*Work required:* Copy out all the data, word for word.
"""
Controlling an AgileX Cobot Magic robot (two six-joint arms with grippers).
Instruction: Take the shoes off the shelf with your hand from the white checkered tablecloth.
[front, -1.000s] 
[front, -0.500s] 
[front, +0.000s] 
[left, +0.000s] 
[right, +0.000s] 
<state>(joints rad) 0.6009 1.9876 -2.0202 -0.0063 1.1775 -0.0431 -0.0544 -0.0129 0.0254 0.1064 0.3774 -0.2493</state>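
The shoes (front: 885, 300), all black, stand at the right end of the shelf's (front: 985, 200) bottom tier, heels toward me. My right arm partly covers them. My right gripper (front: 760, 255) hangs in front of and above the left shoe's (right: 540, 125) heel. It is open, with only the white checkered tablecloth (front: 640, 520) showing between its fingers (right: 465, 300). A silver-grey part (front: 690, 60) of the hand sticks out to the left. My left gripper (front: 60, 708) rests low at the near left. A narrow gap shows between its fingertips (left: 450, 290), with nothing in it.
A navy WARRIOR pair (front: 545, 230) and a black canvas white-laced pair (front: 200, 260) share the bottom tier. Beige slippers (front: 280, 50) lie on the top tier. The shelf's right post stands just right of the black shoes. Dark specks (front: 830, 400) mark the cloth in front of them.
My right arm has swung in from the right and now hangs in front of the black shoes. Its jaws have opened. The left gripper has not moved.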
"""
*Answer to this exercise:*
Controlling an AgileX Cobot Magic robot (two six-joint arms with grippers).
Instruction: Take the shoes off the shelf with your hand from the white checkered tablecloth.
[front, -1.000s] 
[front, -0.500s] 
[front, +0.000s] 
[left, +0.000s] 
[right, +0.000s] 
<state>(joints rad) 0.6009 1.9876 -2.0202 -0.0063 1.1775 -0.0431 -0.0544 -0.0129 0.0254 0.1064 0.3774 -0.2493</state>
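The shoes (front: 885, 300), all black, stand at the right end of the shelf's (front: 985, 200) bottom tier, heels toward me. My right arm partly covers them. My right gripper (front: 760, 255) hangs in front of and above the left shoe's (right: 540, 125) heel. It is open, with only the white checkered tablecloth (front: 640, 520) showing between its fingers (right: 465, 300). A silver-grey part (front: 690, 60) of the hand sticks out to the left. My left gripper (front: 60, 708) rests low at the near left. A narrow gap shows between its fingertips (left: 450, 290), with nothing in it.
A navy WARRIOR pair (front: 545, 230) and a black canvas white-laced pair (front: 200, 260) share the bottom tier. Beige slippers (front: 280, 50) lie on the top tier. The shelf's right post stands just right of the black shoes. Dark specks (front: 830, 400) mark the cloth in front of them.
My right arm has swung in from the right and now hangs in front of the black shoes. Its jaws have opened. The left gripper has not moved.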

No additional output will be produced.